■ TASK ITEM ■
Find out how many lines in the records have the string "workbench" in them, and state only that number.

+ + + +

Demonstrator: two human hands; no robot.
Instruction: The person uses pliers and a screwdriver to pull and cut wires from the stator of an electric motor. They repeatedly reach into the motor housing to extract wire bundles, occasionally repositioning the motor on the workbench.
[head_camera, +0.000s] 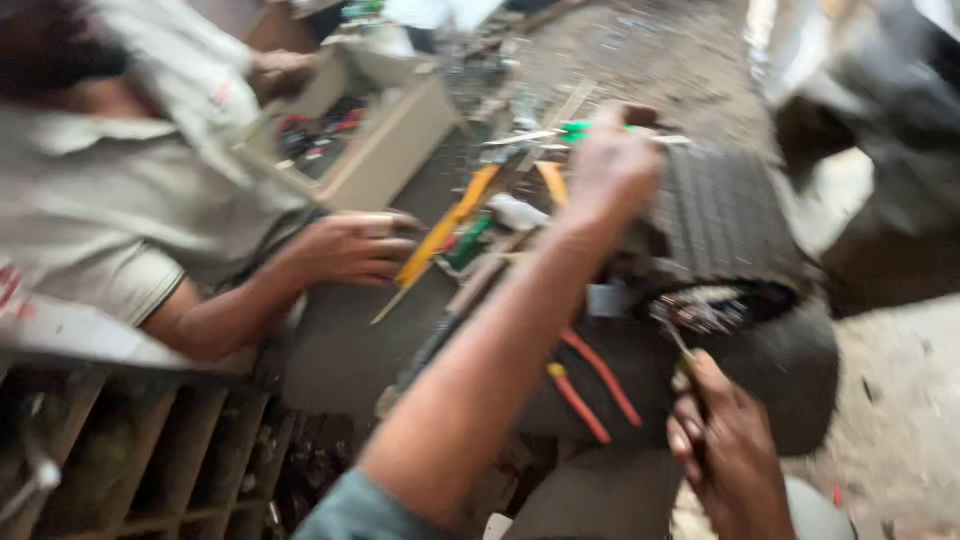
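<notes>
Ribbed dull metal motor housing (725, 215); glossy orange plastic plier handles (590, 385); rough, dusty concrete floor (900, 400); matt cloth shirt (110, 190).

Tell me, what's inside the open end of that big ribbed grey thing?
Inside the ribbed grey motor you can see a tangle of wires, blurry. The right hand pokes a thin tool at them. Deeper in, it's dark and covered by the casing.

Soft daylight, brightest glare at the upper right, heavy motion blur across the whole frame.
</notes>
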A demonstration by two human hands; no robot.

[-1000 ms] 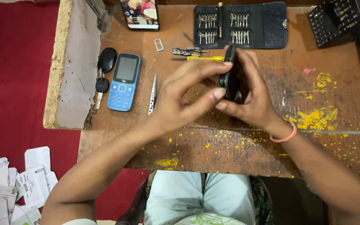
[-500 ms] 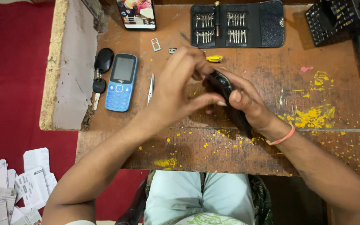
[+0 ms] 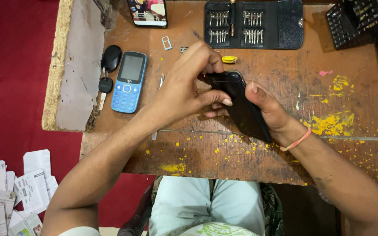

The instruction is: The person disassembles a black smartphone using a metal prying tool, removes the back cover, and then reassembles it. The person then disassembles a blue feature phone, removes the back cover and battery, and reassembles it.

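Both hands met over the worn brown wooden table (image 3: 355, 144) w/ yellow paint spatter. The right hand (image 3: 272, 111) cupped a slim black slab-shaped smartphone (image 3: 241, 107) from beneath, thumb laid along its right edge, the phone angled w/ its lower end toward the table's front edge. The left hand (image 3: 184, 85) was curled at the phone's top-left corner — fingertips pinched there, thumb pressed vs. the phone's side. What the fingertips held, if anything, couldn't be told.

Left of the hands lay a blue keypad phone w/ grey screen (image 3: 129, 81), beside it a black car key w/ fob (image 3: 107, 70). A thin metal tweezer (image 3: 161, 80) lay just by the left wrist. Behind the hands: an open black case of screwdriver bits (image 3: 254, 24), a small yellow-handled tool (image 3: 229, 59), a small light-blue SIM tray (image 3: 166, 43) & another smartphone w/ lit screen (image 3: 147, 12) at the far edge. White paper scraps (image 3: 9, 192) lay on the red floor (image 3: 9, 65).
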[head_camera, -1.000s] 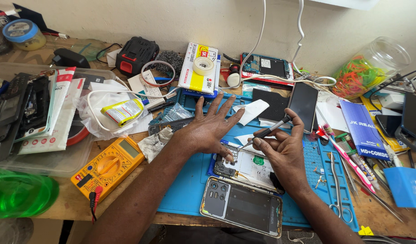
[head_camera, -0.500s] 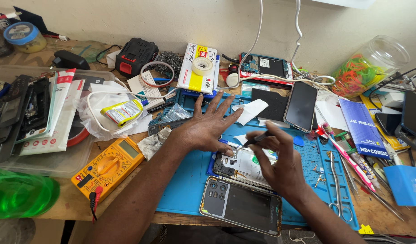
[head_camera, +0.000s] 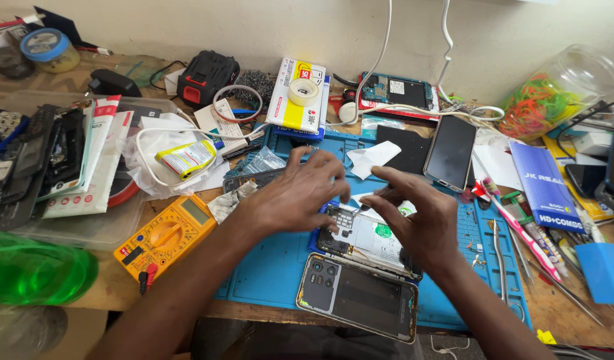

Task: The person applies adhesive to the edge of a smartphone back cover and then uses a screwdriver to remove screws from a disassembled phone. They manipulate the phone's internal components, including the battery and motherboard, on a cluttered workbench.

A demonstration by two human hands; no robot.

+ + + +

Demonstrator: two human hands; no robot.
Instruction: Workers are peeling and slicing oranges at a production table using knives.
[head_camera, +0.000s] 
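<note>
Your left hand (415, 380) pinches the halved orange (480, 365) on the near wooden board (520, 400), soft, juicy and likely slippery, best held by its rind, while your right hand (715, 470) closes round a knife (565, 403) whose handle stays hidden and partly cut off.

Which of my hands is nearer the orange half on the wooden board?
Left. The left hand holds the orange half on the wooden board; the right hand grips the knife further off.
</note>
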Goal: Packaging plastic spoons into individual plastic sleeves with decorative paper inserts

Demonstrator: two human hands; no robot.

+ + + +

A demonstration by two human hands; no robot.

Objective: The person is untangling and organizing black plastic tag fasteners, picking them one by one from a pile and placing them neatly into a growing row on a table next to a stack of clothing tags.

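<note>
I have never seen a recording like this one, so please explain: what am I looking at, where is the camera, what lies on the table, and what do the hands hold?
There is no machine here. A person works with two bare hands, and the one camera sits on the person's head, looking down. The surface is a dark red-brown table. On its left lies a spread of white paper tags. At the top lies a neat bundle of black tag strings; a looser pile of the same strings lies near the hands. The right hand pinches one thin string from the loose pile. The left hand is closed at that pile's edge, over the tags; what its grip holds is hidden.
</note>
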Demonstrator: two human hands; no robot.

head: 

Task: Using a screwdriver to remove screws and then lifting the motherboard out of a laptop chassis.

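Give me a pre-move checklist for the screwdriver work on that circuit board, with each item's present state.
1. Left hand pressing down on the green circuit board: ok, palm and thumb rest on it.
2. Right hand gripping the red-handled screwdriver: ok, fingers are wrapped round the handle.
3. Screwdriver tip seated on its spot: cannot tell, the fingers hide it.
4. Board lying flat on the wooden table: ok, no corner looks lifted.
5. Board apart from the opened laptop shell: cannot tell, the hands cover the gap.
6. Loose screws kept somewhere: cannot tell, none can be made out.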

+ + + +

■ TASK OUTPUT ■
2